* [EXERCISE BRIEF] The response must reproduce exactly every line of the material below holding the word "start".

* [DATA BELOW]
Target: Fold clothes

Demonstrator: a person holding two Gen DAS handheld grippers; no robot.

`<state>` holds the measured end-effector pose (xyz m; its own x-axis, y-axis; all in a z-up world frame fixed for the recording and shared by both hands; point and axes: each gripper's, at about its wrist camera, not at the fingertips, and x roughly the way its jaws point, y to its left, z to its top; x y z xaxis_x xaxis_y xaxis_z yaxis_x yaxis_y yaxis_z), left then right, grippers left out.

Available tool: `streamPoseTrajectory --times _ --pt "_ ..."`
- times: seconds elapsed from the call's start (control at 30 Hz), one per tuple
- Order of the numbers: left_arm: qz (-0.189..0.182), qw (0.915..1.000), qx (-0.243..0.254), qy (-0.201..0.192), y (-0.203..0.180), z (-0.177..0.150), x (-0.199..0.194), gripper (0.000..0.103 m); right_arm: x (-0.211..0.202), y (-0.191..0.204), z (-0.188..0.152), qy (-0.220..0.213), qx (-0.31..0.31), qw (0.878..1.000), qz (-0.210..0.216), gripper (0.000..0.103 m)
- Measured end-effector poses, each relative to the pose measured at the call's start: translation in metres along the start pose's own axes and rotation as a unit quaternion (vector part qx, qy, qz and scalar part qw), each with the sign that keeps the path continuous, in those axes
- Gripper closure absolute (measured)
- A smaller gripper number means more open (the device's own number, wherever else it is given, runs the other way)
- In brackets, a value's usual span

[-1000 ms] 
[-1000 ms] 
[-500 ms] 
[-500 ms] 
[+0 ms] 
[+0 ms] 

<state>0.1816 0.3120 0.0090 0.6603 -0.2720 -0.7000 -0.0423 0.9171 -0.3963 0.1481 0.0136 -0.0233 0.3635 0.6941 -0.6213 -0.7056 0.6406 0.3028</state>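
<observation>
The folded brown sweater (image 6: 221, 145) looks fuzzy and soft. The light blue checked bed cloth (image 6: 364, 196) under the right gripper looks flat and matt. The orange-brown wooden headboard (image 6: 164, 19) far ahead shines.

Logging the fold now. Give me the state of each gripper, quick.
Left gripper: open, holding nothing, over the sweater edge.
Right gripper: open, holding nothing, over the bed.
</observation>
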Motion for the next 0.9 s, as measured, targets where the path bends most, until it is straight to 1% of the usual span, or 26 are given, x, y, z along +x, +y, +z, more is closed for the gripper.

* [FINISHED TASK]
- times: seconds elapsed from the call's start (control at 30 Hz), one per tuple
- Measured end-effector poses, each relative to the pose measured at the call's start: translation in metres along the start pose's own axes and rotation as a unit quaternion (vector part qx, qy, qz and scalar part qw), each with the sign that keeps the path continuous, in those axes

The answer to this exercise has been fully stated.